Automatic dispensing equipment also improves quality by applying a sealant of uniform diameter, no matter what the line speed. According to Jerry Wells, outside sales for equipment manufacturer Erdman Automation, this optimizes the efficient application of InstantGlaze.

 “InstantGlaze offers both instant stick and long range performance benefits. I think they really have [ABJ1]a good material here,” he said.

While fabricators switching from glazing tape to this product will realize the greatest gains, those already using automated technology also can increase productivity because of the fast cure and reduced assembly time the sealant allows.

“It is clear we have reduced the post-glazing labor that used to be spent on clean-up and adjusting prior to shipping,” said Ferrera. “The sealant also eliminates the 24-hour cure period. Since we have been testing this material, I’ve embraced it. It’s a wonderful product, not only in production, but for its performance as well. We have three lines using it now and I am planning to convert the entire building by the end of the year.”

Tod Oliva, vice president for equipment manufacturer Besten Inc., confirms that the sealant optimizes the performance of automated X-Y glazing tables.

“It speeds process time by reducing the time required for assembly. This increases throughput. We’re pretty impressed with it,” he said.

Reactive hot-melt silicone technology puts the advantages of silicone performance and automated glazing operations within reach of fabricators of all sizes.

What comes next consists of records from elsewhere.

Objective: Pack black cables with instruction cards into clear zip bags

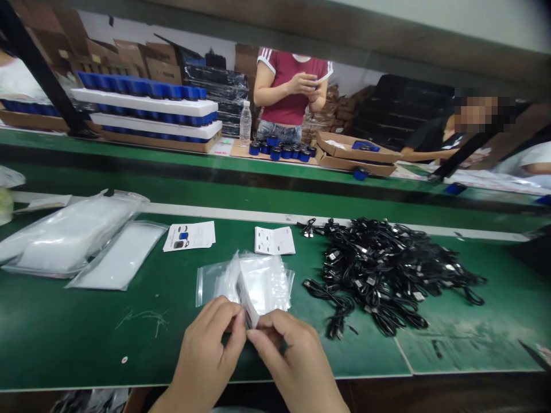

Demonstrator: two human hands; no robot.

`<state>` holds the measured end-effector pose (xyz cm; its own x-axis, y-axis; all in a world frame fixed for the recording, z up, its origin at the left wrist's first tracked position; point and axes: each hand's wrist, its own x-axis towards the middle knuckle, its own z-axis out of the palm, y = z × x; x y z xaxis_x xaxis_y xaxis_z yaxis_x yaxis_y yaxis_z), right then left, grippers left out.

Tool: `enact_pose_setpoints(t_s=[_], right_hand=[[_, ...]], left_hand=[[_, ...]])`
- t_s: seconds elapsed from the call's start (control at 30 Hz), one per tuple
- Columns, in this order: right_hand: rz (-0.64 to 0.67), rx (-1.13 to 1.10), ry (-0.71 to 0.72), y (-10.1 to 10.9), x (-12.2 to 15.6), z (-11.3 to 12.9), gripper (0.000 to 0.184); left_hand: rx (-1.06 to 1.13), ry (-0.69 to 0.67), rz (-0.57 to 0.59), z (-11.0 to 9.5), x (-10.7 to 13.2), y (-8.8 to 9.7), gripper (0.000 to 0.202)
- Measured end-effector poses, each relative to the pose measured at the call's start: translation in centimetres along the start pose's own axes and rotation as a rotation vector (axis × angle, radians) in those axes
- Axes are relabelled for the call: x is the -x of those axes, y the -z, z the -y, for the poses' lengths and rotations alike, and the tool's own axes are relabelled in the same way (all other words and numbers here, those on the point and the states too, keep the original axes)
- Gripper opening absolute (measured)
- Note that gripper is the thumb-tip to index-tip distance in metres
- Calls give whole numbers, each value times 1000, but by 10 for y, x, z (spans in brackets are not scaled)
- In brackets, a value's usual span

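Our left hand (205, 351) and right hand (297, 358) both pinch a small white printed card (247, 304), held against a pile of clear plastic zip bags (258, 281) at 12 o'clock on the green counter (64, 344). A tangled heap of black cables (387, 275) lies at 3 o'clock, white printed leaflets (189, 236) at 11 o'clock.

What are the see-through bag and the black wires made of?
The see-through bag, pinched by the left hand and right hand, looks like thin clear plastic: it's shiny and crinkled. The black wires seem to have a soft, rubbery plastic skin, because they bend into loose loops. Whatever is inside them can't be seen.
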<state>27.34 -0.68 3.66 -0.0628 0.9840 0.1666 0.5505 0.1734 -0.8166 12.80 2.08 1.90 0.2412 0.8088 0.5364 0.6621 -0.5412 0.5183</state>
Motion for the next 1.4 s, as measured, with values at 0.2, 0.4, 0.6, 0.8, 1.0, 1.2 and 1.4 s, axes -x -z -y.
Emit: enact_pose_setpoints(t_s=[0.2, 0.4, 0.6, 0.8, 1.0, 1.2, 1.4], right_hand=[[116, -166, -71, 4, -3, -1, 15], [19, -229, -114, 2, -5, -2, 19], [-19, -256, -131, -3, -12, -6, 21], [18, -189, -58, -6, -18, -10, 15], [101, -167, -109, -20, -22, -17, 15], [30, 282, -26, 33, -24, -25, 22], [-27, 962, -7, 65, -36, -53, 41]], left_hand=[[52, 238, 74, 2, 0, 2, 20], [64, 255, 78, 1, -3, 3, 17], [34, 25, 51, -7, 0, 4, 18], [-10, -39, 108, -10, 7, 4, 13], [32, -16, 174, -13, 16, 2, 14], [124, 203, 204, 7, 8, -9, 17], [196, 389, 268, 10, 6, -20, 18]])
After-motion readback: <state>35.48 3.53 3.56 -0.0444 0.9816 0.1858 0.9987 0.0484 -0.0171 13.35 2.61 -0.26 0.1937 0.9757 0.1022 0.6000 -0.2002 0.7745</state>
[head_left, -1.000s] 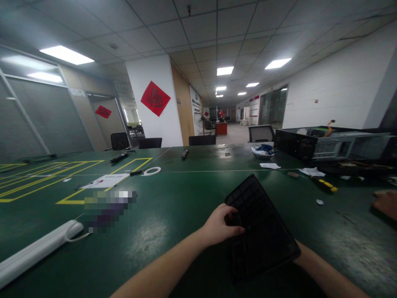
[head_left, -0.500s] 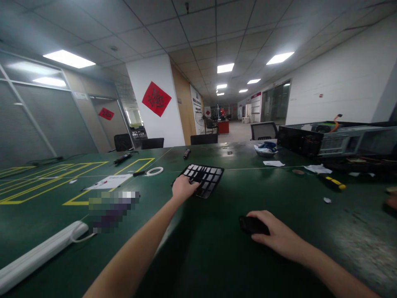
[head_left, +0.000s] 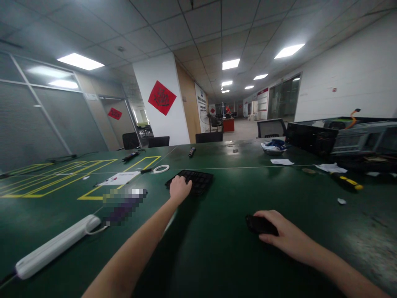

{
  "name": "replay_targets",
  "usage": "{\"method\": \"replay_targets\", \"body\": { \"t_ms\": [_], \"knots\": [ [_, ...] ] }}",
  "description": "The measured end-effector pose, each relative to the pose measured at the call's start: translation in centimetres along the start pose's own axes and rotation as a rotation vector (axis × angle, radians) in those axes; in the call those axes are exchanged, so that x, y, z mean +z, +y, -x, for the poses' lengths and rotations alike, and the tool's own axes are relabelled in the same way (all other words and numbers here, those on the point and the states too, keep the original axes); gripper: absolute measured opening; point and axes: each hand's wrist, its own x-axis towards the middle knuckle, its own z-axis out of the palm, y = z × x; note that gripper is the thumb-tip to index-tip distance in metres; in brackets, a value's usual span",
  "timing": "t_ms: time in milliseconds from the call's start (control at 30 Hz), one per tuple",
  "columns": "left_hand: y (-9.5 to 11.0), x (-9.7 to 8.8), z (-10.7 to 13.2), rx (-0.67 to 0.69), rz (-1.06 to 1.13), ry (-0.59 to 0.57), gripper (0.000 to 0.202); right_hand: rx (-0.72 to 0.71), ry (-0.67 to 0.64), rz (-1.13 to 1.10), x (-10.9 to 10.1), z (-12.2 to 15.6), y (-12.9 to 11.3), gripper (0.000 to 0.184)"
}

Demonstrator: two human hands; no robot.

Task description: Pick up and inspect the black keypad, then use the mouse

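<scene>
My left hand (head_left: pixel 180 189) is closed on the left part of a black tray (head_left: pixel 203 182) divided into a grid of small squares. The fingers cover that part, and the tray lies flat or nearly flat over the green tabletop. Lower right, my right hand (head_left: pixel 281 234) grips a black oblong case-like object (head_left: pixel 261 225) about palm size. Thumb and fingers press its two long sides, and the rear end is hidden in the palm; its exact kind cannot be made out.
A white power strip (head_left: pixel 58 244) lies at left, near white paper (head_left: pixel 119 178) and a white ring (head_left: pixel 161 169). An opened computer case (head_left: pixel 312 138) stands at right, with a yellow-black screwdriver (head_left: pixel 347 182) before it. A bowl (head_left: pixel 274 151) holding cloth sits further back.
The tray has tilted down flatter, and its squares have gone from shiny to dark. My left hand still holds it. My right hand keeps the black object; the view has turned slightly left.
</scene>
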Motion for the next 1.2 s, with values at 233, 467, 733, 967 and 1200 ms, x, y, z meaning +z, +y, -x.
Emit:
{"method": "replay_targets", "body": {
  "t_ms": [233,467,733,967,1200],
  "knots": [
    [-3.0,-0.6,8.1,0.38,0.129,-0.114,0.02,-0.013,0.028,0.017,0.4,0.0,-0.8,0.047],
    [-3.1,-1.0,9.3,0.382,0.151,-0.072,0.022,0.022,0.384,0.246,-3.0,-0.7,3.6,0.049],
    [-3.5,-1.7,9.3,0.346,0.026,-0.022,0.029,0.503,0.548,0.622,-7.1,-0.2,9.8,0.061],
    [-5.8,-2.0,8.9,0.237,-0.018,-0.245,0.036,0.455,0.669,0.679,-6.3,0.4,7.1,0.067],
    [-6.5,-1.6,4.9,-0.401,0.854,-0.152,0.042,0.542,0.587,0.597,-6.5,0.2,7.9,0.073]
  ]
}}
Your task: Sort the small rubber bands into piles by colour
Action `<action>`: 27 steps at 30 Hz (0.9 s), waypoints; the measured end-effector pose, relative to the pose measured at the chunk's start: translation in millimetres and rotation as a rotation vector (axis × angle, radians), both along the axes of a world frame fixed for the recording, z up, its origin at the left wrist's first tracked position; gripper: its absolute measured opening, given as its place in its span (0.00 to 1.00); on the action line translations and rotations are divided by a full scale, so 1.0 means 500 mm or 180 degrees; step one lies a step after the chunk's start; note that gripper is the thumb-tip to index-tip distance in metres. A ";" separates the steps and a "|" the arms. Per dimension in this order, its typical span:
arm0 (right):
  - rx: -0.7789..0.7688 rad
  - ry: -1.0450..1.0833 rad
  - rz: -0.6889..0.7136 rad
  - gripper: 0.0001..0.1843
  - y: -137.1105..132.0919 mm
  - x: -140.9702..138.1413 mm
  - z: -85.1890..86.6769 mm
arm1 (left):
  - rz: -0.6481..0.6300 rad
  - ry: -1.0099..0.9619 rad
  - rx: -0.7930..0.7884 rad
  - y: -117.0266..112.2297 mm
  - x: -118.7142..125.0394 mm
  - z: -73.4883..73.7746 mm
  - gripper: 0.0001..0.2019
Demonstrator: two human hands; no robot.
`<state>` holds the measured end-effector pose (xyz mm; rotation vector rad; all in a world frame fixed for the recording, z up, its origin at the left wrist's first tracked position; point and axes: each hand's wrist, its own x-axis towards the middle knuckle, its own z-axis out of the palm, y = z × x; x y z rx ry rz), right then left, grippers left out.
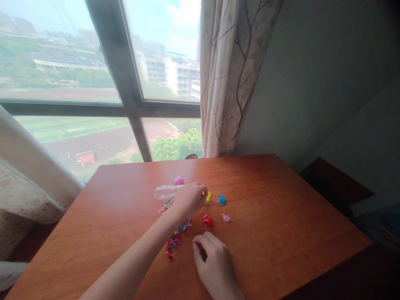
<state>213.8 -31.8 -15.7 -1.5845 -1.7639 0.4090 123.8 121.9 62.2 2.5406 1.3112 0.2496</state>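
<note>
I see, through the head camera, two bare hands over a wooden table; the red pile of stringy loops is my clock centre. The left hand reaches in at 11 o'clock, palm down, fingertips drawn together just beside the yellow pile at 12. A speck of yellow shows by those fingertips; I cannot tell whether they pinch it. The right hand is at 6 o'clock, loosely curled, thumb and forefinger bent towards each other around a dark gap; I see nothing in it, but its inner side is hidden.

The blue pile lies at 1 o'clock and the small pale pink pile at 3. By my reading, these four single-colour piles are separated out. What remains is the mixed strip of many-coloured loops, running from 7 to 10 o'clock, partly under the left forearm; a fair amount looks unsorted.

At 10 o'clock lies a clear plastic container, partly behind the left hand; its visible part shows no contents. Just beyond it, at 11, is a pink object, perhaps a lid; I cannot be sure.

Past the table, a window stands at 11 o'clock, a patterned curtain at 12.
</note>
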 end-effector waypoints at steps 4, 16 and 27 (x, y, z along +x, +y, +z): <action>-0.0003 -0.0014 0.0017 0.10 0.000 0.000 0.003 | -0.0012 0.0176 -0.0127 0.021 0.013 -0.007 0.10; -0.0071 -0.0134 0.0063 0.09 -0.003 0.001 0.001 | 0.0299 -0.0313 0.0092 -0.030 -0.083 0.017 0.10; -0.0108 -0.0362 0.0294 0.08 -0.013 -0.030 0.017 | 0.0600 -0.0920 0.0069 -0.204 -0.237 -0.062 0.09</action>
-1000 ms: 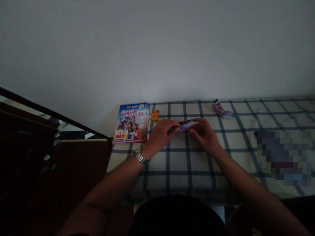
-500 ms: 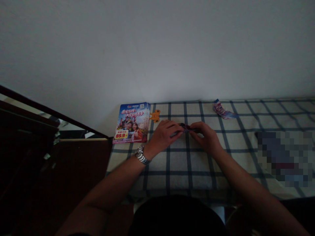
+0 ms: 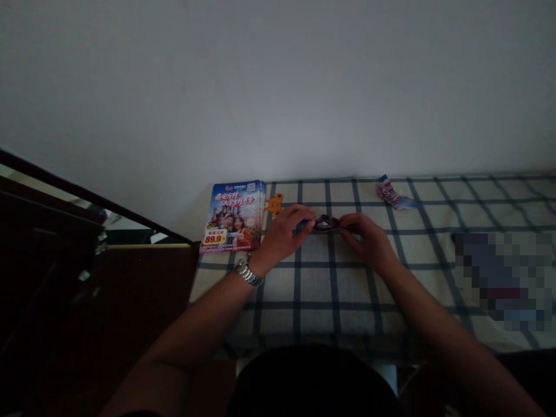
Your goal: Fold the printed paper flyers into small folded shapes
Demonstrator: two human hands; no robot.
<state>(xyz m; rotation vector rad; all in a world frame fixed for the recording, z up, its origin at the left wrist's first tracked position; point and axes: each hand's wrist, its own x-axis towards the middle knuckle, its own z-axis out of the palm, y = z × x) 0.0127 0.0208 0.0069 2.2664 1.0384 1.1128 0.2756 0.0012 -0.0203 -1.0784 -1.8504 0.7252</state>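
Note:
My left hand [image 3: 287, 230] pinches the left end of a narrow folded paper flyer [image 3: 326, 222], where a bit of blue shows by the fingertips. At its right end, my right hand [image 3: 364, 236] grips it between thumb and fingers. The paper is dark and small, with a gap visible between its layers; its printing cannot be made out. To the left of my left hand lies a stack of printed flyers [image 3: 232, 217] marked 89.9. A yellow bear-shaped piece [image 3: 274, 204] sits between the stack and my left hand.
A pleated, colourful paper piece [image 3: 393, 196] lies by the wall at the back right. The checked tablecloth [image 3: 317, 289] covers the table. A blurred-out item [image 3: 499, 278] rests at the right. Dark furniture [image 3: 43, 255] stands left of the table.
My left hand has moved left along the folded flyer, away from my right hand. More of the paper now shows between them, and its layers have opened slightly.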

 “This product is still new, but it appears to solve an issue many of our customers have – getting the long-term benefits of silicone with the immediate benefits of double-sided tape,” said Oliva. “It satisfies both. As a table manufacturer, we see that as meeting a need in the industry. ”

Kelly Charbonneau serves as window industry analyst at Dow Corning Corp. and Ross Noel serves as senior technical specialist.